**EXERCISE AIM**. Of all the lines below, return only those starting with the line holding "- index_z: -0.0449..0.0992" and going on through the line holding "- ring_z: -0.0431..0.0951", exactly as written.

━━━━━ DATA PROVIDED ━━━━━

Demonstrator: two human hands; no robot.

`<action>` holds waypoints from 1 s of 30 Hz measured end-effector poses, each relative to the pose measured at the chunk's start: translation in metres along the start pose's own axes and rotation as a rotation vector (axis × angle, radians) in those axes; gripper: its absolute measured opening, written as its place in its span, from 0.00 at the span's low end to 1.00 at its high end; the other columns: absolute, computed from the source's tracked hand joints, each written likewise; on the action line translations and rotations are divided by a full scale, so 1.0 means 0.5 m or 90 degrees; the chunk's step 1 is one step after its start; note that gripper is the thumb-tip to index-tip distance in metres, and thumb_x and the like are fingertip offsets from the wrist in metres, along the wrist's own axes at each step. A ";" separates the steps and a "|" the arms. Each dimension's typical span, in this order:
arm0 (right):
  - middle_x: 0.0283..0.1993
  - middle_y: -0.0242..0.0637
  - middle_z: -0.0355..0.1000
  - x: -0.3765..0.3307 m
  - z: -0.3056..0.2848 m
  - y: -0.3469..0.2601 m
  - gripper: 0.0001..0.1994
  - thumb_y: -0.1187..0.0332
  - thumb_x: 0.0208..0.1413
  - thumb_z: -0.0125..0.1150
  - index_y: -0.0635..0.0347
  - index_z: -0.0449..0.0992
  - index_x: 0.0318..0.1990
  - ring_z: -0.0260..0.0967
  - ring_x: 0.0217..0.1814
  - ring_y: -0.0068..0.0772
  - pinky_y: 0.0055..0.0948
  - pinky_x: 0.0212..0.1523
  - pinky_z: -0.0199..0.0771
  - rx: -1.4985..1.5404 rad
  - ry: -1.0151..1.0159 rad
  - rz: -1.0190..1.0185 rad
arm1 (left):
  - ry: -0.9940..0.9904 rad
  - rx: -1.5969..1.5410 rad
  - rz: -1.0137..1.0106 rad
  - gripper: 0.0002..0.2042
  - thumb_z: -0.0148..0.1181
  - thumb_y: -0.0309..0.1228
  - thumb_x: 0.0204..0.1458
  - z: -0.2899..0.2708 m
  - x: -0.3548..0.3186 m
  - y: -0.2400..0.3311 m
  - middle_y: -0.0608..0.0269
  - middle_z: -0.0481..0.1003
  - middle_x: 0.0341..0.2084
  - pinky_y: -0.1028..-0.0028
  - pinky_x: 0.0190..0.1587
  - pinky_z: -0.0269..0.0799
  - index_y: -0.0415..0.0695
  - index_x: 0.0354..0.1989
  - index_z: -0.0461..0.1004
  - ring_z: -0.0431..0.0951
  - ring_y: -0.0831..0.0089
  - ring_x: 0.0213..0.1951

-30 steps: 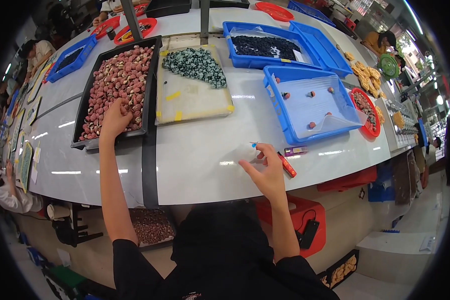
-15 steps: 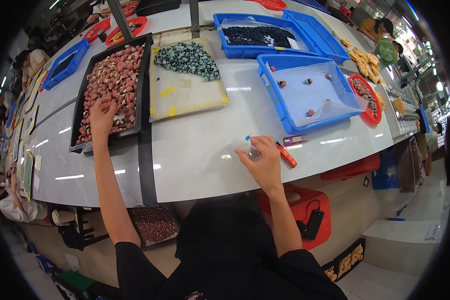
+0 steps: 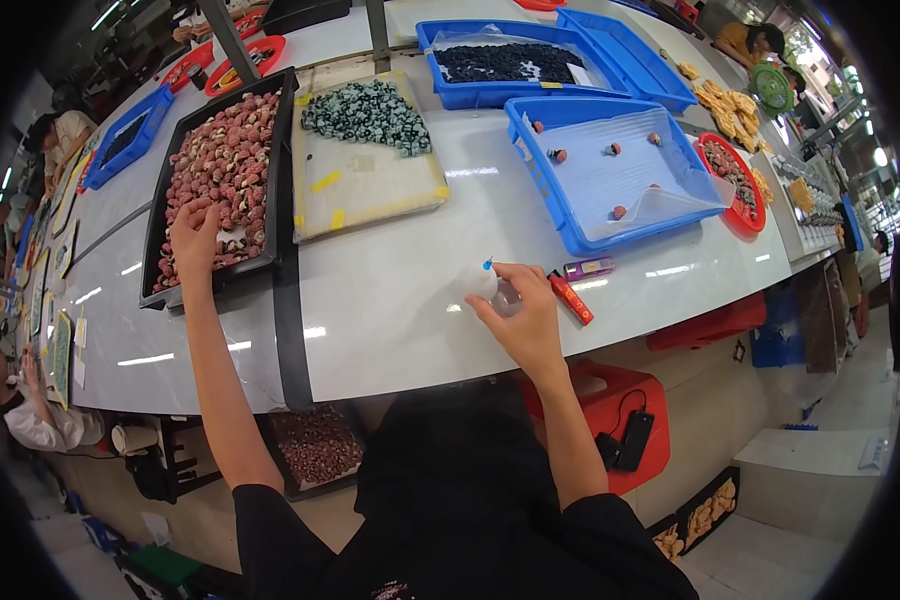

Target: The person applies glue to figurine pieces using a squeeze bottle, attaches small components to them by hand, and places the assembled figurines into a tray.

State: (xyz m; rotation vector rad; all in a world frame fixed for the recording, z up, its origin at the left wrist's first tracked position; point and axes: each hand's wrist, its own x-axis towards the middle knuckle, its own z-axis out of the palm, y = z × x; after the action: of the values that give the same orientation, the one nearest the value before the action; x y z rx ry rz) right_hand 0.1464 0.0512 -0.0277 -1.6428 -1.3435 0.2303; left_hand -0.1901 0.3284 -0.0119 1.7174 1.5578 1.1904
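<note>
Small squeeze bottle (image 3: 485,283), likely light and soft-walled, best held round its belly: right hand (image 3: 522,318) grasps it; left hand (image 3: 196,232) rests spread on reddish pieces in the black tray (image 3: 278,160) left of it

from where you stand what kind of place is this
Probably a small-parts workshop or sorting and assembly bench. A long white table carries a black tray heaped with reddish pieces and blue bins of sorted items. The left hand reaches into the tray; the right hand holds a small squeeze bottle.
</note>
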 end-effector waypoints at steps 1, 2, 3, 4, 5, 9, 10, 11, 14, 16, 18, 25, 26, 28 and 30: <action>0.40 0.41 0.72 -0.001 0.000 0.000 0.20 0.72 0.38 0.71 0.66 0.74 0.41 0.66 0.43 0.36 0.30 0.43 0.68 0.005 -0.002 -0.001 | 0.001 0.002 0.000 0.13 0.59 0.29 0.51 -0.002 0.000 -0.001 0.61 0.77 0.30 0.84 0.31 0.67 0.36 0.43 0.71 0.73 0.81 0.29; 0.40 0.41 0.72 -0.002 0.002 -0.001 0.20 0.72 0.38 0.71 0.66 0.74 0.41 0.66 0.43 0.36 0.30 0.43 0.68 0.007 -0.003 -0.001 | 0.024 -0.047 -0.005 0.13 0.58 0.29 0.51 -0.005 0.000 -0.002 0.61 0.77 0.29 0.83 0.31 0.68 0.36 0.43 0.71 0.73 0.81 0.29; 0.40 0.41 0.72 -0.001 0.003 -0.001 0.20 0.71 0.38 0.71 0.66 0.74 0.41 0.66 0.43 0.36 0.29 0.43 0.68 0.007 -0.003 -0.004 | 0.045 -0.098 -0.010 0.12 0.58 0.29 0.52 -0.005 0.001 -0.002 0.62 0.76 0.29 0.82 0.31 0.69 0.36 0.43 0.71 0.73 0.80 0.28; 0.41 0.41 0.72 -0.001 0.002 -0.001 0.20 0.71 0.38 0.71 0.66 0.74 0.41 0.66 0.44 0.36 0.29 0.43 0.68 0.006 -0.004 -0.006 | 0.045 -0.097 -0.010 0.12 0.58 0.29 0.52 -0.011 0.005 -0.006 0.62 0.76 0.29 0.82 0.31 0.69 0.36 0.43 0.71 0.73 0.80 0.28; 0.41 0.41 0.72 -0.001 0.002 -0.001 0.20 0.71 0.38 0.71 0.66 0.74 0.41 0.66 0.44 0.36 0.29 0.43 0.68 0.007 -0.004 -0.006 | 0.055 -0.257 -0.050 0.12 0.58 0.29 0.52 -0.022 0.011 -0.011 0.62 0.76 0.29 0.81 0.32 0.69 0.36 0.43 0.71 0.73 0.79 0.29; 0.41 0.42 0.72 -0.001 0.001 0.008 0.21 0.72 0.38 0.70 0.66 0.73 0.43 0.66 0.44 0.36 0.29 0.44 0.69 0.012 -0.014 0.004 | 0.008 -0.613 -0.253 0.13 0.54 0.29 0.55 -0.038 0.014 0.012 0.62 0.73 0.34 0.79 0.35 0.70 0.37 0.47 0.68 0.71 0.77 0.31; 0.41 0.41 0.72 0.000 0.001 0.009 0.21 0.72 0.38 0.70 0.66 0.73 0.43 0.66 0.44 0.36 0.29 0.44 0.69 0.012 -0.014 0.005 | 0.011 -0.612 -0.251 0.13 0.54 0.29 0.55 -0.037 0.012 0.017 0.62 0.73 0.34 0.79 0.35 0.70 0.37 0.47 0.68 0.71 0.77 0.31; 0.41 0.41 0.72 0.001 0.001 0.010 0.21 0.72 0.38 0.70 0.66 0.73 0.43 0.66 0.44 0.36 0.29 0.44 0.69 0.014 -0.016 0.002 | -0.090 -0.670 -0.247 0.14 0.51 0.29 0.57 -0.035 0.010 0.023 0.61 0.72 0.36 0.79 0.35 0.69 0.37 0.49 0.66 0.70 0.76 0.32; 0.40 0.41 0.71 0.002 0.002 0.009 0.21 0.72 0.38 0.70 0.66 0.73 0.43 0.66 0.43 0.35 0.28 0.44 0.69 0.030 -0.014 0.010 | -0.219 -0.740 -0.261 0.16 0.45 0.26 0.59 -0.013 0.006 0.058 0.57 0.70 0.39 0.78 0.34 0.68 0.36 0.54 0.61 0.67 0.74 0.32; 0.39 0.41 0.71 0.003 -0.005 0.008 0.20 0.72 0.38 0.70 0.65 0.73 0.42 0.66 0.42 0.35 0.28 0.43 0.68 0.033 -0.017 0.018 | -0.257 -0.754 -0.257 0.17 0.44 0.24 0.55 0.015 0.012 0.096 0.55 0.70 0.40 0.77 0.34 0.68 0.34 0.54 0.61 0.68 0.73 0.33; 0.39 0.40 0.71 0.002 -0.013 0.002 0.20 0.72 0.38 0.70 0.65 0.73 0.42 0.66 0.42 0.35 0.28 0.43 0.68 0.031 -0.015 0.022 | -0.294 -0.718 -0.268 0.17 0.44 0.23 0.53 0.054 0.009 0.145 0.55 0.70 0.38 0.76 0.34 0.68 0.34 0.52 0.62 0.68 0.73 0.33; 0.38 0.40 0.72 0.002 -0.011 -0.004 0.19 0.73 0.37 0.70 0.66 0.74 0.41 0.66 0.41 0.35 0.28 0.42 0.68 0.050 -0.020 0.024 | -0.292 0.116 0.213 0.11 0.45 0.22 0.46 0.212 0.038 0.171 0.50 0.76 0.32 0.71 0.38 0.71 0.38 0.36 0.73 0.76 0.64 0.34; 0.38 0.40 0.72 0.002 -0.007 -0.009 0.19 0.73 0.37 0.70 0.66 0.74 0.40 0.66 0.41 0.35 0.28 0.42 0.68 0.051 -0.028 0.022 | -0.212 0.230 0.296 0.10 0.47 0.22 0.46 0.230 0.043 0.136 0.48 0.75 0.33 0.69 0.38 0.72 0.37 0.35 0.73 0.77 0.60 0.35; 0.38 0.40 0.72 0.000 -0.009 -0.004 0.19 0.73 0.37 0.70 0.66 0.74 0.40 0.66 0.41 0.35 0.28 0.41 0.68 0.034 -0.016 0.008 | -0.156 0.497 0.311 0.07 0.51 0.24 0.45 0.268 0.033 0.146 0.47 0.74 0.33 0.63 0.37 0.74 0.38 0.31 0.74 0.77 0.52 0.37; 0.38 0.40 0.72 -0.002 -0.009 0.001 0.19 0.73 0.37 0.70 0.66 0.74 0.40 0.66 0.41 0.36 0.28 0.40 0.68 0.040 -0.007 -0.002 | -0.146 0.552 0.323 0.06 0.52 0.23 0.44 0.286 0.029 0.146 0.48 0.74 0.32 0.63 0.36 0.75 0.39 0.30 0.74 0.77 0.53 0.36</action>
State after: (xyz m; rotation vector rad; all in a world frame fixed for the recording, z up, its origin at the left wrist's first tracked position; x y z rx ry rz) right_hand 0.1495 0.0481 -0.0263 -1.5890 -1.3336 0.2768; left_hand -0.0308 0.3526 -0.0143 2.8123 1.6556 0.4598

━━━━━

**TASK RESPONSE**.
  - index_z: -0.0449..0.0992
  - index_x: 0.0318..0.1990
  - ring_z: -0.0260..0.0967
  - ring_x: 0.0217..0.1814
  - ring_y: -0.0068..0.0772
  - pinky_y: 0.0055..0.0948
  - pinky_x: 0.0212..0.1523
  - pinky_z: -0.0199..0.0771
  - rx: -1.4985..1.5404 rad
  - ry: -1.0151..1.0159 rad
  - rz: -1.0190..1.0185 rad
arm1 (left):
  - ry: -0.9940..0.9904 rad
  - rx: -1.5969..1.5410 rad
  - rz: -1.0137..1.0106 rad
  - gripper: 0.0002..0.2042
  - thumb_z: -0.0148..0.1181
  - thumb_y: -0.0309..0.1228
  - thumb_x: 0.0204..0.1458
  - z: -0.2899..0.2708 m
  - x: -0.3548..0.3186 m
  - y: -0.2400..0.3311 m
  - middle_y: -0.0608..0.0269
  - middle_z: -0.0481..0.1003
  - middle_x: 0.0341..0.2084
  - pinky_y: -0.1028..-0.0028
  - pinky_x: 0.0190..0.1587
  - pinky_z: -0.0269..0.0799
  - index_y: -0.0415..0.0695
  - index_x: 0.0354..0.1989
  - index_z: -0.0461..0.1004
  - ring_z: -0.0431..0.0951

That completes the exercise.